[PROMPT]
Each entry below needs to be transcribed verbatim; the images should not appear.

::: SOURCE DATA :::

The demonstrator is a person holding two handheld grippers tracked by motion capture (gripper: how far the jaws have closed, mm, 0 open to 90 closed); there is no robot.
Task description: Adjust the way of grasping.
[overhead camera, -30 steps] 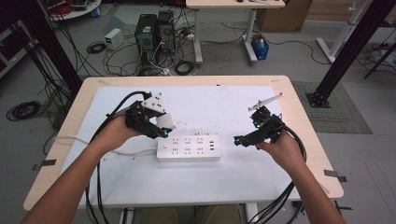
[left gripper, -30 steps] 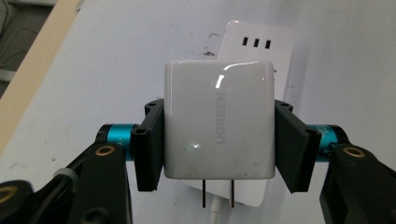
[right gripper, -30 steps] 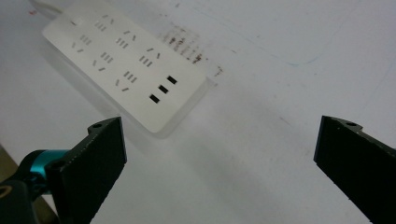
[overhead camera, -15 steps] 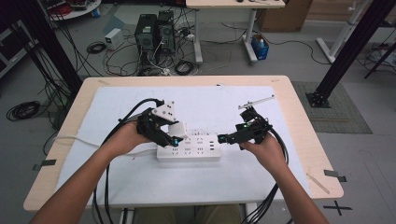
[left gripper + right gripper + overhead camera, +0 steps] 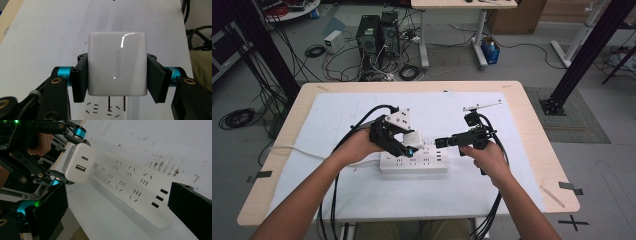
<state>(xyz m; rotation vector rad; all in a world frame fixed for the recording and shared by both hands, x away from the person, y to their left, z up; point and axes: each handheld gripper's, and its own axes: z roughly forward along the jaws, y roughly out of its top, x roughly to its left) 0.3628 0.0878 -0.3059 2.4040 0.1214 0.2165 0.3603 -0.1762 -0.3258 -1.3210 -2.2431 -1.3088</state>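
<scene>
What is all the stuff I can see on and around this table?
white square wall charger: one, white, clamped in the left gripper just above the strip, prongs down
white plastic power strip: one, white, flat at the table's middle
white sheet: one, white, spread over the tabletop
light wooden table: one, pale wood, centre of the room
black computer towers: two, black, on the floor beyond the table
blue box: one, blue, on the floor by a desk leg
left gripper: one, black with blue rings, shut on the charger
right gripper: one, black, open beside the strip's end
</scene>
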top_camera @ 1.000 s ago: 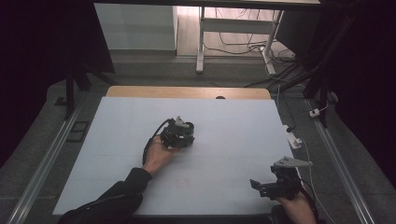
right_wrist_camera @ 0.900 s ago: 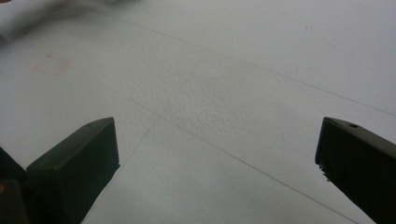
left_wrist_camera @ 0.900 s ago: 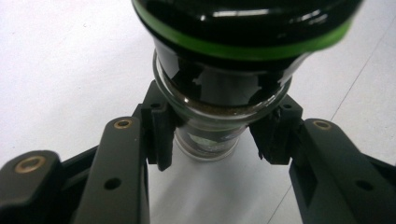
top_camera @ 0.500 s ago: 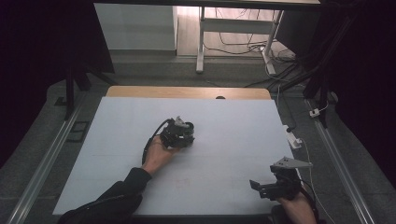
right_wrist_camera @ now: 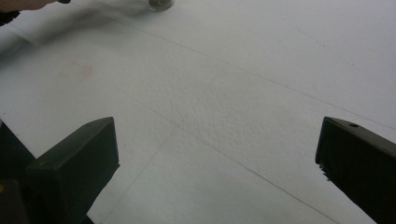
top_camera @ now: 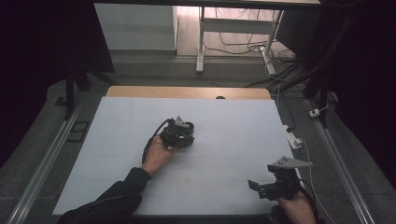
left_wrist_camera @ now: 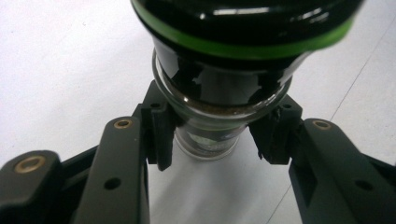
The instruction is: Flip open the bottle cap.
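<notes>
Nothing visibly moved, left claw clamped on a jar, apparently glass, right claw wide apart

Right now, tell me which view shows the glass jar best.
The left gripper view: the glass jar sits close up between the left gripper pads, green band and dark cap plain. The high view shows it small, mostly covered by that gripper. The right gripper view catches just its base.

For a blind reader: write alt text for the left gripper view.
The left gripper clamps its two black jaws around the narrow body of a glass jar with a black, green-ringed cap, seen close up. The jar holds brownish contents and stands on a white table.
</notes>
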Motion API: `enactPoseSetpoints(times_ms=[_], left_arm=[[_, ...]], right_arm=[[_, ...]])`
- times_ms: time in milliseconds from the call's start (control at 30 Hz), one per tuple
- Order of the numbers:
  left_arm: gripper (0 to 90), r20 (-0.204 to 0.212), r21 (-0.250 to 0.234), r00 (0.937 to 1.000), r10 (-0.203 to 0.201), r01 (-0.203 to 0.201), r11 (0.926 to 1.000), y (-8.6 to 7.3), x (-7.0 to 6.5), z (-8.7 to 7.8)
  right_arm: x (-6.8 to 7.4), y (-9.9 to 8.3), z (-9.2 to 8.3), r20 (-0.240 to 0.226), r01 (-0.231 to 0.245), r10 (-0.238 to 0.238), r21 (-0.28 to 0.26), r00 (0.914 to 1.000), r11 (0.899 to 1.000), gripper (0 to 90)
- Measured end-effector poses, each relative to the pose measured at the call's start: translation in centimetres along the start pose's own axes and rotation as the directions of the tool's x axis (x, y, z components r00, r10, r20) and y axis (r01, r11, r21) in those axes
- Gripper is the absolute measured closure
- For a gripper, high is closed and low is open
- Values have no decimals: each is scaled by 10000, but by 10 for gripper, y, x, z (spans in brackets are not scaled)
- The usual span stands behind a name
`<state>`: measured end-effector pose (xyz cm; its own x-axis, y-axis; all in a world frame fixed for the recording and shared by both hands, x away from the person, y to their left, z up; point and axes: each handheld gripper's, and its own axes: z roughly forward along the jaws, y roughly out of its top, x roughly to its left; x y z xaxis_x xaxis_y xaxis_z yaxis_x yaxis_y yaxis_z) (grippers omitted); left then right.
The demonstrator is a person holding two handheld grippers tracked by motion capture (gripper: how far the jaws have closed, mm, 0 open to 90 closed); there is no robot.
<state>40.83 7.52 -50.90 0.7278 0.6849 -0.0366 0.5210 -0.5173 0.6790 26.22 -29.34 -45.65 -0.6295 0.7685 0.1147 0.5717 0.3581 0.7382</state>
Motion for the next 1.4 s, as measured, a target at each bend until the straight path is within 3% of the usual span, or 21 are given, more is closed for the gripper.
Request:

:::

[EXERCISE OUTPUT]
The demonstrator is a person holding two handheld grippers tracked by motion capture (gripper: how far the jaws have closed, mm, 0 open to 90 closed); there is no robot.
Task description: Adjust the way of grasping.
[overhead camera, -30 steps] 
[left gripper, -30 steps] 
[right gripper, -30 steps] 
[overhead camera, -15 steps] 
[left gripper + right gripper + overhead camera, +0 steps] 
<state>(xyz m; rotation vector rad; all in a world frame fixed for the recording and shared by both hands, x away from the person, y to their left, z up; point and axes: each handheld gripper's, and its own axes: z roughly forward along the jaws, y roughly out of its top, x roughly to its left) 0.3628 0.0878 -0.3059 2.4040 0.1214 0.2165 0.3603 -0.1762 -0.3258 -1.3210 -2.2431 -1.3088</state>
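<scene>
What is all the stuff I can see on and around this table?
white square wall charger: one, white, clamped in the left gripper just above the strip, prongs down
white plastic power strip: one, white, flat at the table's middle
white sheet: one, white, spread over the tabletop
light wooden table: one, pale wood, centre of the room
black computer towers: two, black, on the floor beyond the table
blue box: one, blue, on the floor by a desk leg
left gripper: one, black with blue rings, shut on the charger
right gripper: one, black, open beside the strip's end
</scene>
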top_camera @ 1.000 s ago: 
right_wrist_camera @ 0.900 s ago: 
left_wrist_camera @ 0.900 s ago: 
top_camera @ 0.500 s ago: 
right_wrist_camera @ now: 
top_camera @ now: 
left_wrist_camera @ now: 
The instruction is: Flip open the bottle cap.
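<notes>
Nothing visibly moved, left claw clamped on a jar, apparently glass, right claw wide apart

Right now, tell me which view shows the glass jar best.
The left gripper view: the glass jar sits close up between the left gripper pads, green band and dark cap plain. The high view shows it small, mostly covered by that gripper. The right gripper view catches just its base.

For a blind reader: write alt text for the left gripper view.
The left gripper clamps its two black jaws around the narrow body of a glass jar with a black, green-ringed cap, seen close up. The jar holds brownish contents and stands on a white table.
</notes>
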Motion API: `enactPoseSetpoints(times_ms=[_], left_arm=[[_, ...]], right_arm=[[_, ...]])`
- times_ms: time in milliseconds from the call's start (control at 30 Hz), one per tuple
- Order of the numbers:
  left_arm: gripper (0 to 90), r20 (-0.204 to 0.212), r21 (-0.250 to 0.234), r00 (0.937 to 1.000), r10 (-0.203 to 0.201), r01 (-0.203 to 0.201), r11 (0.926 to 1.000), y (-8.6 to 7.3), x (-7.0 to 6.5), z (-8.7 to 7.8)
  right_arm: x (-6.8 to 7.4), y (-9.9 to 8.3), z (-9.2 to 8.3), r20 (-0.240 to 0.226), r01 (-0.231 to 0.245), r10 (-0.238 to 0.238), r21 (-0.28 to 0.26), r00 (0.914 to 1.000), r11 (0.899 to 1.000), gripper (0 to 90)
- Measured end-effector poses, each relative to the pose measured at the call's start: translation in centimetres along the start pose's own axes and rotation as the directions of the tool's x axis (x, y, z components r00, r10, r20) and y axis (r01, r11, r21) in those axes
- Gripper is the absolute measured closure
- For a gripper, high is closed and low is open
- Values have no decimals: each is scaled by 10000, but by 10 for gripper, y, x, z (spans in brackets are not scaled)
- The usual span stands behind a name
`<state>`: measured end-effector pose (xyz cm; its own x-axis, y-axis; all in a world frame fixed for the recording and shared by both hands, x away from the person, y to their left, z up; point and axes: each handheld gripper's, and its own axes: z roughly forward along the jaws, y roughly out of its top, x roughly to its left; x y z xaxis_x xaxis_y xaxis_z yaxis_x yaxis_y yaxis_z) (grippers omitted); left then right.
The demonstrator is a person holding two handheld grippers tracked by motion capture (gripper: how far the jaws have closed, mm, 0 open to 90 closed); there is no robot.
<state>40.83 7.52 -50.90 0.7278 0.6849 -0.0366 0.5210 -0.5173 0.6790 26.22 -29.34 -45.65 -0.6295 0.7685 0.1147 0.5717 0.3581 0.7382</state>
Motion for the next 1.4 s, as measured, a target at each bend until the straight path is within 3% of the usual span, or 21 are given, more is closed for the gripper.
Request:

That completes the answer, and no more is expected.